Samson Oil & Gas (ticker: SSN) has nearly doubled its output overnight, announcing a $16.5 million acquisition on January 6, 2016. The properties currently produce 720 BOPD from 41 net producing wells and contain proved reserves of 8.5 MMBO as of October 1, according to estimates from Netherland, Sewell & Associates. On a cash comparison, SSN is paying $22,916 for each producing barrel and just $1.93 for each proved barrel. Nearly 6.4 MMBO, or 75% of the reserves, are classified as proved undeveloped.
The properties span 51,305 net acres, equating to approximately $320 per net acre. It is important to note that Samson acquired the drilling rights down to the top of the Bakken formation, meaning deeper formations like the Pronghorn and Three Forks are exempt from the company’s drilling plans. According to the release, Samson did acquire “the rights to the deeper geologic section below the Bakken pool” for “a portion of the leases.”
The acquisition is conditional on Samson being able to exercise its $50 million credit facility, which currently has a borrowing base of $19 million. The seller was not disclosed.
A Bold Move for Samson
Samson Oil & Gas is a micro-cap exploration and production company based in Australia. The E&P also has an office in Denver and trades on the NYSE Market and Australian Stock Exchange. The company works as a non-operator and has activity in the Williston, Green River Basin, DJ Basin, Western Permian Basin, and the Gulf Coast Basin. The majority of its focus is on the Williston, however, as performance from its North Stockyard field has resulted in production rising by 77% on a year-over-year basis based on Q3’15 results.

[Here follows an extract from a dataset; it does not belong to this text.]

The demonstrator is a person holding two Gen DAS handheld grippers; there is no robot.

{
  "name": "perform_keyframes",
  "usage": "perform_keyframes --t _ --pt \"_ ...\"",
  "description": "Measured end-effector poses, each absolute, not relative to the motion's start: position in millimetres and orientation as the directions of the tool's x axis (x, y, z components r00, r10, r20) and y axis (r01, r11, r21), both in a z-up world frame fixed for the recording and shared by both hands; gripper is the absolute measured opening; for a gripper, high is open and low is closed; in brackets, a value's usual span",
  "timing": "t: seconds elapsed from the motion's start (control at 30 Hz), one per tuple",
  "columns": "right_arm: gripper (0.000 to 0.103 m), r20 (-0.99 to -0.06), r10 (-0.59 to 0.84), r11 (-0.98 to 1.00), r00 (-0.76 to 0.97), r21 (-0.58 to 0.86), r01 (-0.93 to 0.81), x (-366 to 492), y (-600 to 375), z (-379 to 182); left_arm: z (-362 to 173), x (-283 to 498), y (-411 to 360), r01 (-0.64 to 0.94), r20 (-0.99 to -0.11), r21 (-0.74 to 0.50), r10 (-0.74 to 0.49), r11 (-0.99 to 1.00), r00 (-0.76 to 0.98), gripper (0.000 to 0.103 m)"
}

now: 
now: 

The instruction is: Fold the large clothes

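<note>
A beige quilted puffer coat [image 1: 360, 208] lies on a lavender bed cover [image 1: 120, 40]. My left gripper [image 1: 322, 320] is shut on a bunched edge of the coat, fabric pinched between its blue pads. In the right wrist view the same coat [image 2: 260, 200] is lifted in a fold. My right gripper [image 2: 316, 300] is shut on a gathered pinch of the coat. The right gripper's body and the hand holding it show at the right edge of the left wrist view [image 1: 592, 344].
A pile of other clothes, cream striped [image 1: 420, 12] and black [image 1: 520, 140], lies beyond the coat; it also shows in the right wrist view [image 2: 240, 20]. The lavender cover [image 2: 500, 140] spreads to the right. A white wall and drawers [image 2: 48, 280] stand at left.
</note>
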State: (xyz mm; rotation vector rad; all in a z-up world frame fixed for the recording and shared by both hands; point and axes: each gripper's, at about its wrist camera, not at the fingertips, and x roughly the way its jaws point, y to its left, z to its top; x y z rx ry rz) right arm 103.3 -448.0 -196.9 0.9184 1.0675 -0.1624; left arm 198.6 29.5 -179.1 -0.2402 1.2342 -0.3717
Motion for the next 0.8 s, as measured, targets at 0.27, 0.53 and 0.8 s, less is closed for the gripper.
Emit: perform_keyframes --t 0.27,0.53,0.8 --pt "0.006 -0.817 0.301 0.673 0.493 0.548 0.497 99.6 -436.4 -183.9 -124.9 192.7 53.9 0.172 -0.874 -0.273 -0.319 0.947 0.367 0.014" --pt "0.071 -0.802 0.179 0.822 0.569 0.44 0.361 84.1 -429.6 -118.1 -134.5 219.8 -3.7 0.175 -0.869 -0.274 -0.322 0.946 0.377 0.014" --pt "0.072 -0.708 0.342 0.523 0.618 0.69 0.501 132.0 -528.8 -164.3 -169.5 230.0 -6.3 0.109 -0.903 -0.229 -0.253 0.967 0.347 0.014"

The standout statistic from its most recent deal, however, focused more on its expanding footprint rather than production, even though the incoming volumes nearly replicate its prior portfolio. The new acreage and its reserves increase Samson’s total reserve base by approximately 475%, considering its last reserve report in Q1’15 listed resources at about 1.8 MMBOE. The net present value of the new proved reserves is estimated at $84.9 million.
The transformative move, considering the commodity environment and the sharp decline in North Dakota drilling activity (rig counts are down 70% compared to year-end 2014), is intriguing because of Samson’s non-operating stance. However, Samson says in its release that its undeveloped reserves can be drilled within the United States’ required five-year time frame.
The company’s near-term focus will be on 17 proved developed non-producing wells, which Samson believes can be brought back online with “minimal capital expenditure.” The additional existing wells in the region will be exploited via infills and the use of Samson’s acid-based stimulation technique, resulting in anticipated production increases of 300% to 400%. The majority of the wells drilled to date have vertically exploited the formations above the Bakken, including the Radcliffe and Mission Canyon intervals.
Two saltwater facilities are also included in the transaction, which is expected to close on or before February 1.